Despite the expectations, it didn't really work out. Why was that?

It was difficult for me. I didn't do the pre-season with the squad. I had been training on my own in Split waiting for the transfer to go through. I joined when the season had already started. After that I had a lot of fitness problems… Milan is a great club, they are used to winning and contesting trophies and they want instant results. There were 11 players in the squad who, like me, had only recently arrived… You need time to build something. I wish Milan the very best, they deserve to be battling to win the Champions League.

Italian stint

What's Gattuso like?

Phew, he's incredible. Away from football he's always joking, smiling, happy and relaxed. But once you're training or playing… He gives everything and he expects everyone to do the same. He really puts you under pressure. He's a bit mad, but in a good way.

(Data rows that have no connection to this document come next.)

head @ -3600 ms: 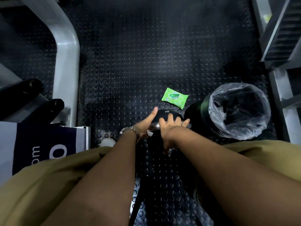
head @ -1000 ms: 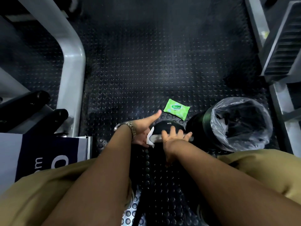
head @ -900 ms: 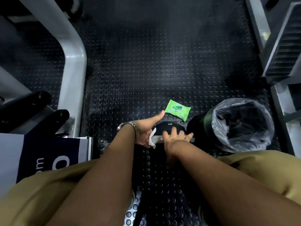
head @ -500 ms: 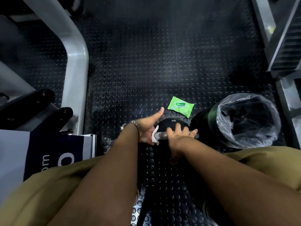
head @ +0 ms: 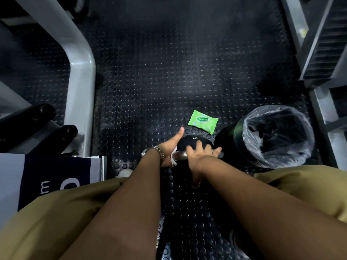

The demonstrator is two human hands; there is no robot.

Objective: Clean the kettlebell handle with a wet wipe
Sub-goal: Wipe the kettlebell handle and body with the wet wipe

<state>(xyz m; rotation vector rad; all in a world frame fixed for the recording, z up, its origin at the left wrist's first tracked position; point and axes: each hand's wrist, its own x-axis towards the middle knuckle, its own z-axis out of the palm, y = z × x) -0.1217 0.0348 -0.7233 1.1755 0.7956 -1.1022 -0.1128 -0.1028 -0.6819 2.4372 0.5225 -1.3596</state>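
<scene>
Now: wiping looks under way.
Kettlebell: black, marked 12, standing on the studded floor just beside the lined bin.
Handle: bare steel bar across the top.
Left hand: wraps the wet wipe onto the bar's left end, thumb straight out; its fingers are hidden.
Right hand: fingers spread and laid flat over the bar, steadying it.
Handling: probably heavy and rigid, so it should stay put; the damp steel may be slick, and the limp wipe needs a full wrap.

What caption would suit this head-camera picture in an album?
Left hand holds a wet wipe to the kettlebell handle; right hand rests on it.
</scene>
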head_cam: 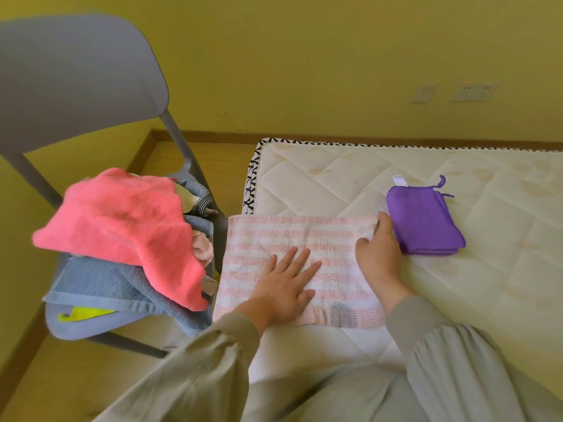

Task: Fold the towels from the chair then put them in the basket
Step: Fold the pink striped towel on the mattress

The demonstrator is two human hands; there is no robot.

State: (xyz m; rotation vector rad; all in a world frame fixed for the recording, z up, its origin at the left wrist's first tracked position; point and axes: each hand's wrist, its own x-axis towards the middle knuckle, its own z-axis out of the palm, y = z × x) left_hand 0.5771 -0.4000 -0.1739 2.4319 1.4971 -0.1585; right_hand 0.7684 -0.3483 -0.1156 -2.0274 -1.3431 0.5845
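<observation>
Where the yellow wall (304,56) meets a wood skirting, a bare quilted mattress (457,269) with a black-and-white patterned edge fills the right side; wood floor (36,376) at left. Two wall sockets (473,92) on the wall, right. Grey plastic chair (76,80) stands just beside the mattress, seat piled with unfolded towels: fluffy coral towel (122,226) on top, blue terry towel (100,284) under it, bits of yellow, striped and pale pink cloth poking out. Striped towel (304,239), pink-and-white, lies flat on the mattress's near-left corner, its left edge overhanging. Left hand (286,287) pressed flat on it, fingers spread, grip wide, holding nothing. Right hand (377,254) at the towel's right edge, fingers curled at the far corner; can't tell if it pinches the cloth. Folded purple towel (425,220), with hanging loop and white tag, sits just right of that hand. No basket in view.
</observation>
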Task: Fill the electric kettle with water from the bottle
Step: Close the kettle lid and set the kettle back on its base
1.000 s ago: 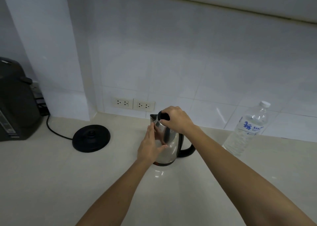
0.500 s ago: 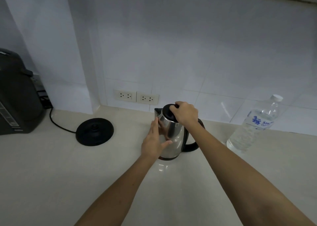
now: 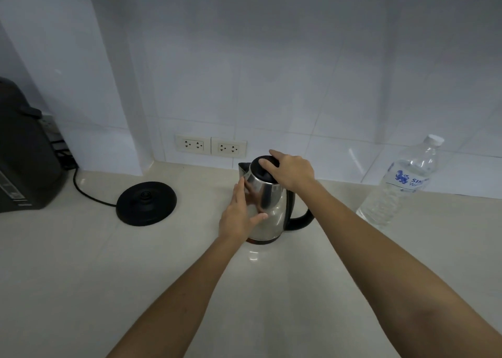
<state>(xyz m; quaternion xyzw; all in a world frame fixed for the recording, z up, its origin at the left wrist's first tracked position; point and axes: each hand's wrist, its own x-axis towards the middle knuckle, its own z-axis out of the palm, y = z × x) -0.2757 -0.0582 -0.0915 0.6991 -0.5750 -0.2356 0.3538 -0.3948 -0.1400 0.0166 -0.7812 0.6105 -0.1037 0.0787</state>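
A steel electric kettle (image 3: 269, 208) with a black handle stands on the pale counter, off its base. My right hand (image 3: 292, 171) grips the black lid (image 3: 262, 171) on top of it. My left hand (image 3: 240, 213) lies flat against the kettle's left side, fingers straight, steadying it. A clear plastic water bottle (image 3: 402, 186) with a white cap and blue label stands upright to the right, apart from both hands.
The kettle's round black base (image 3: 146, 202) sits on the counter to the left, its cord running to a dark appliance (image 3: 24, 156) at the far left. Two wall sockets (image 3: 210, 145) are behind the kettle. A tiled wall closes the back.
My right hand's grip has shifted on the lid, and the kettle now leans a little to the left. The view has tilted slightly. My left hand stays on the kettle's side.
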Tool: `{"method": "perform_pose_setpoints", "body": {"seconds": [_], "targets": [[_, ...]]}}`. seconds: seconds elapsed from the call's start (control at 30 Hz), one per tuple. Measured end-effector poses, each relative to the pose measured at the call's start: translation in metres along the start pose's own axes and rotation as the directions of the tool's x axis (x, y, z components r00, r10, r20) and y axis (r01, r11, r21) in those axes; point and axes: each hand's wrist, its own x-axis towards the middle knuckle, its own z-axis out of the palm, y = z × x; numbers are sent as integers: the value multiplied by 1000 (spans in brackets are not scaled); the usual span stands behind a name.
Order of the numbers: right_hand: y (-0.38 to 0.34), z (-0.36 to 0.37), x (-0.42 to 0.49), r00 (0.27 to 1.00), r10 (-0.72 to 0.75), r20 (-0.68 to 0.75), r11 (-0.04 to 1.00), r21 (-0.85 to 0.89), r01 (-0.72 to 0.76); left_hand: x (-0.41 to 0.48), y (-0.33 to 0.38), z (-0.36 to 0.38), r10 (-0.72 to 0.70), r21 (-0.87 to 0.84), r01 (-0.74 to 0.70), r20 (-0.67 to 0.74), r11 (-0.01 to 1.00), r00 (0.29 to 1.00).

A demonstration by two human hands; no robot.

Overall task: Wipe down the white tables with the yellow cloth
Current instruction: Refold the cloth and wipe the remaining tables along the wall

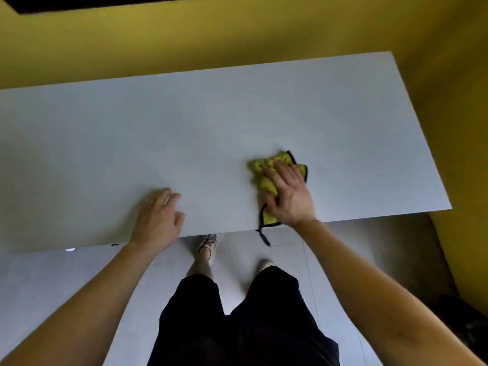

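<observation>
While my right hand [287, 194] presses the yellow cloth [265, 167] flat, fingers spread, near the front edge of the white table [211, 114], and my left hand [158, 219] rests alongside, perhaps lightly curled, I'm mid-wipe and should next sweep farther across.

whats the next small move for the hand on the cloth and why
Probably slide the right hand, pressing flat on the black-edged yellow cloth, away toward the far edge of the flat white table. The cloth sits at the near edge with wide tabletop beyond; the left hand rests on the table.
</observation>
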Motion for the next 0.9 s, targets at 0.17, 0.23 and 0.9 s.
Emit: {"method": "perform_pose_setpoints", "body": {"seconds": [0.17, 0.23, 0.9], "targets": [[133, -67, -39, 735, 613, -288, 761, -33, -648, 19, 97, -3, 132, 28, -133, 31, 991, 991], [83, -38, -27, 716, 628, -306, 748, -17, -663, 19, 120, 0, 130, 93, -142, 124, 986, 984], [77, -33, 22, 422, 770, -478, 531, 114, -840, 176, 172, -73, 325, 197, -416, 370, 888, 870]]}}
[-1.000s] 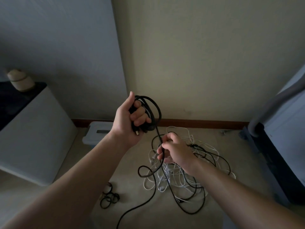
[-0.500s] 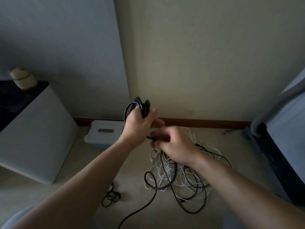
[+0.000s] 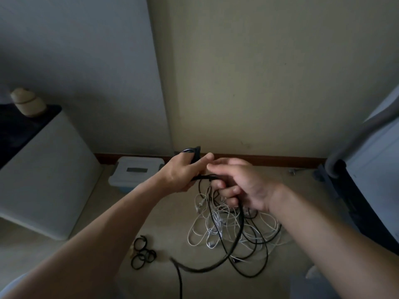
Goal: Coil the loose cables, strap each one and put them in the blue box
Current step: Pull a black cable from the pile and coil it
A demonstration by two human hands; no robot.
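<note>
Black cable [image 3: 241, 221]: its coiled part pokes up out of the left fist; the free length passes through the right hand and sags to the floor, blurred.
Left hand [image 3: 180, 175]: fingers closed tight round the coil.
Right hand [image 3: 246, 186]: just beside the left, fingers curled round the black strand.
Tangle [image 3: 226, 231]: white and black cables on the floor below the hands.
Blue box [image 3: 138, 179]: pale lid on, against the skirting, left of the hands.
Straps [image 3: 142, 253]: black loops on the floor.

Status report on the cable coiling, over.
Left hand grips coiled black cable. Right hand holds its loose run. Blue box lidded, by wall. Tangled cables on floor beneath.
</note>
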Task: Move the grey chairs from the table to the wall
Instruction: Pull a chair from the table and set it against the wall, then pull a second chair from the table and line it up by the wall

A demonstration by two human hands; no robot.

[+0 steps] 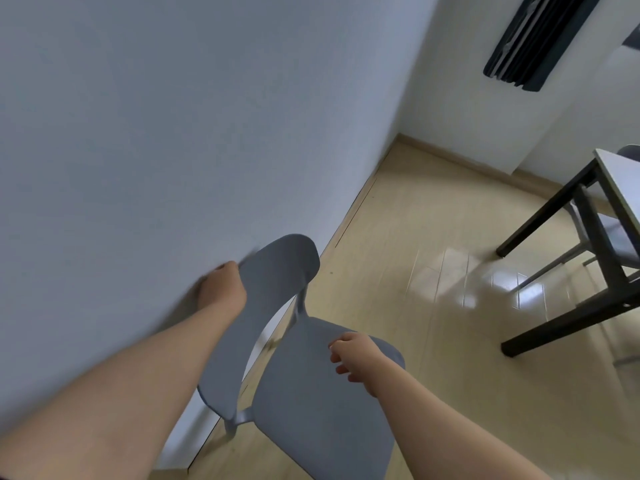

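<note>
Grey chair [304, 393] sits right by the wall [138, 133], backrest toward it. Left hand [221, 289] grips the backrest's top edge, fingers wrapped behind it. Right hand [353, 358] lies over the seat, fingers loose and spread, gripping nothing. Second grey chair [620, 244] is tucked under the table [620, 181], far right, well apart.
</note>
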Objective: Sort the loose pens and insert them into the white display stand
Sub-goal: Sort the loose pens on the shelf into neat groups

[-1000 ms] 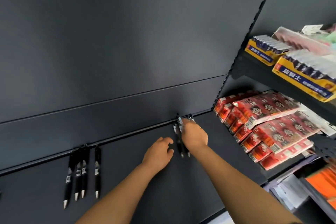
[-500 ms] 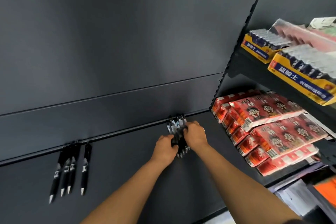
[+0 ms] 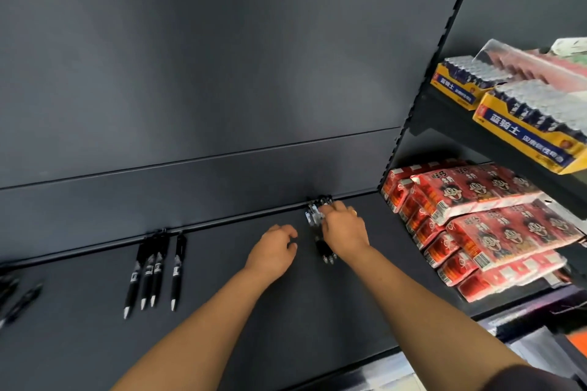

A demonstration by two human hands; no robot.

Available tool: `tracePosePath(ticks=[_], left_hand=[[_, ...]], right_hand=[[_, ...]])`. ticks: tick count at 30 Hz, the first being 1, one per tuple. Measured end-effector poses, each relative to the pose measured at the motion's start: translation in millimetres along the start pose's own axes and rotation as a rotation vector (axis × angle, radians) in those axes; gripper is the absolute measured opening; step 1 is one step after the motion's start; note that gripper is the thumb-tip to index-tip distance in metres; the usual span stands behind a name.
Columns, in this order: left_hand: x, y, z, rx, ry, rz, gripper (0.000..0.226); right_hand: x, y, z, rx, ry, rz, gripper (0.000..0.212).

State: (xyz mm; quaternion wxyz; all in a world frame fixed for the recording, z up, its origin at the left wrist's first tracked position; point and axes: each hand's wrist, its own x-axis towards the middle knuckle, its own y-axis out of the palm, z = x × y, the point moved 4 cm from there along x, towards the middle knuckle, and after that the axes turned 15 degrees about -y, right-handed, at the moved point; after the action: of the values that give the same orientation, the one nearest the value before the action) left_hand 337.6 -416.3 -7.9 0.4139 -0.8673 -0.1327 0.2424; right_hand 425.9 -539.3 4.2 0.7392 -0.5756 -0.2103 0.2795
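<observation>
Grips a bundle of slim, glossy black pens (image 3: 322,247) with the right hand (image 3: 344,232); holds the left hand (image 3: 273,251) loosely curled, empty, just beside.

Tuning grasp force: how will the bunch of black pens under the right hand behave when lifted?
The black pens look slim and plastic: probably stiff, light. No band shows, so some may slip from the right hand. Round barrels would likely roll on the flat shelf.
</observation>
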Motion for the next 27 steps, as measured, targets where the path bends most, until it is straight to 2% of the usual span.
tracePosePath(ticks=[7, 17, 21, 27], left_hand=[[-28, -65, 59, 0.104, -0.031, -0.189, 0.015], [-110, -162, 209, 0.257, -0.097, -0.35, 0.014], [-141, -192, 276, 0.292, -0.176, -0.356, 0.014], [-173, -214, 352, 0.227, -0.32, -0.337, 0.018]], right_hand=[[6, -4, 84, -0.114, -0.233, -0.064, 0.03], [-3, 30, 276, -0.072, -0.476, -0.059, 0.031], [-10, 53, 349, -0.032, -0.526, 0.022, 0.031], [-15, 83, 414, 0.071, -0.594, 0.193, 0.028]])
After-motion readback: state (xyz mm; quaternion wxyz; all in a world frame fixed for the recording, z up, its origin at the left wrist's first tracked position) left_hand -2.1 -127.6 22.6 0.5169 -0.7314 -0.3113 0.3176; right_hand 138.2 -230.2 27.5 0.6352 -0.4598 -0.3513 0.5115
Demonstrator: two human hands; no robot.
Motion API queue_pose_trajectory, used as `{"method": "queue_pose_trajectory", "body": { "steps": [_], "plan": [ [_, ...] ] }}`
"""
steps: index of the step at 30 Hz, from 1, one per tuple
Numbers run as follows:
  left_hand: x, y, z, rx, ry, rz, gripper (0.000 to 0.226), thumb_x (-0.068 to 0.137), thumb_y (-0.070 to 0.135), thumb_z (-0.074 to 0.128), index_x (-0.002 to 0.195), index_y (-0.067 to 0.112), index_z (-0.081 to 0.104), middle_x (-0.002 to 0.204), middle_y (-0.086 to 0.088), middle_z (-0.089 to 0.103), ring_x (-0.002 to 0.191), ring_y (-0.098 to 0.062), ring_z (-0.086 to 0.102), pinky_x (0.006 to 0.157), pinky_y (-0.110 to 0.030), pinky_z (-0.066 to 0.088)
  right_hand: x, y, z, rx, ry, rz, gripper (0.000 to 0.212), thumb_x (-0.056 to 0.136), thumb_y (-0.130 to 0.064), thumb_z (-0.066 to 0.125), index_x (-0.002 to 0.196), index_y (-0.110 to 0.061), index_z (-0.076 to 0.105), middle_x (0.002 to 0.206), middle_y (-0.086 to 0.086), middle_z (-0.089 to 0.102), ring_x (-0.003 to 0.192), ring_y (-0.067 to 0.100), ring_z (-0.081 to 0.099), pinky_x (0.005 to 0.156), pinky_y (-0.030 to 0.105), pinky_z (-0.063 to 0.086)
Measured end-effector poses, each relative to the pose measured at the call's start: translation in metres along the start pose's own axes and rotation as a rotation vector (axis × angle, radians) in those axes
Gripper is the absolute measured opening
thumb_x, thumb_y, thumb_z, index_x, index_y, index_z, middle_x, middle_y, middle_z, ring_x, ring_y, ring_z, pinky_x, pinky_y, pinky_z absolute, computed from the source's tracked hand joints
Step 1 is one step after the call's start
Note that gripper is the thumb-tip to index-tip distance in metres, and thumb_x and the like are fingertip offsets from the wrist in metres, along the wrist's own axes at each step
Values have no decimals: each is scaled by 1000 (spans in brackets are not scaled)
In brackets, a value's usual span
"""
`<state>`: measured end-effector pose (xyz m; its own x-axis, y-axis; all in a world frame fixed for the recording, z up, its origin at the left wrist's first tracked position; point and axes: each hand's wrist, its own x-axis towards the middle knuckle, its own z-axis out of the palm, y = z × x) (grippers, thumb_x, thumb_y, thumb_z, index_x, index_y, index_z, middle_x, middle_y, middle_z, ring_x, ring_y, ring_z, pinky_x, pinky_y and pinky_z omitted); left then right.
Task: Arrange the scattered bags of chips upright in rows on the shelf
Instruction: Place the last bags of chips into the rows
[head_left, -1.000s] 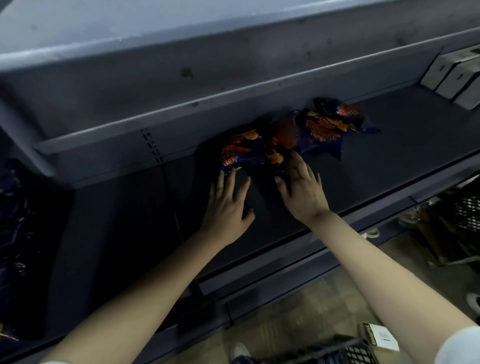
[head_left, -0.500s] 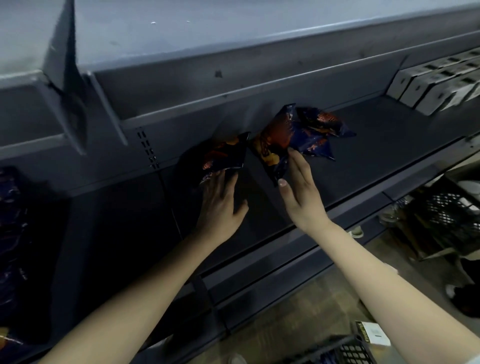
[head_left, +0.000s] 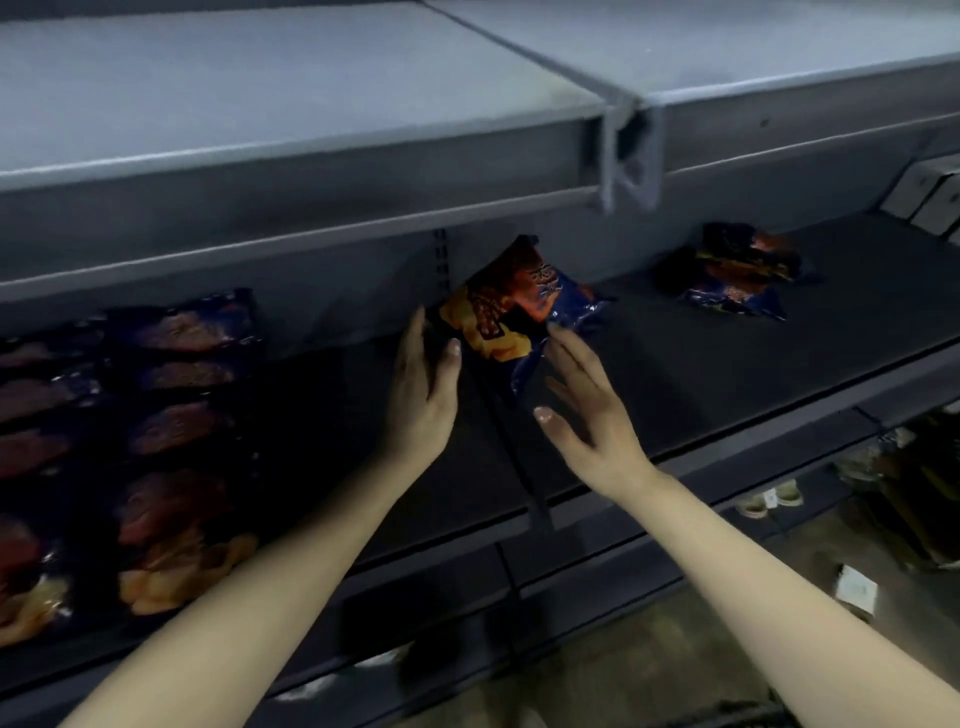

He's a great person and I think Milan will go far with him.

Who have been the toughest defenders you have faced?

I've already mentioned Vidic and Ferdinand, and alongside them I'd add Terry, Chiellini and Bonucci.

Cristiano seems to be doing well in Italy...

I was never in any doubt he'd do well there, someone like him will never have any problems. He's a top player. He scored in England, he scored in Spain, so it's obvious he'll keep scoring in Italy…

As two football fanatics, who watches the most matches on television - you or Simeone?

I don't know. I watch a lot of games, lots, I've always been like that. If you knocked on my door, I'd probably be watching a game of football. I drive my family up the wall. If my mother-in-law or sister-in-law come over, they'll grab my wife and son and go out for a walk. I'll be left on my own and you can guess what happens next, TV is turned on and more football… I could watch football all day long. I'm mad about it (laughs).

Have you learned how to say 'Take each game as it comes' in Spanish yet?

(Laughs). Yes, but football has always been like that. You can't look any further than your next game. If you start looking two games ahead, you're just making trouble for yourself. All we are thinking about is Villarreal, it would be a mistake to be thinking about Borussia.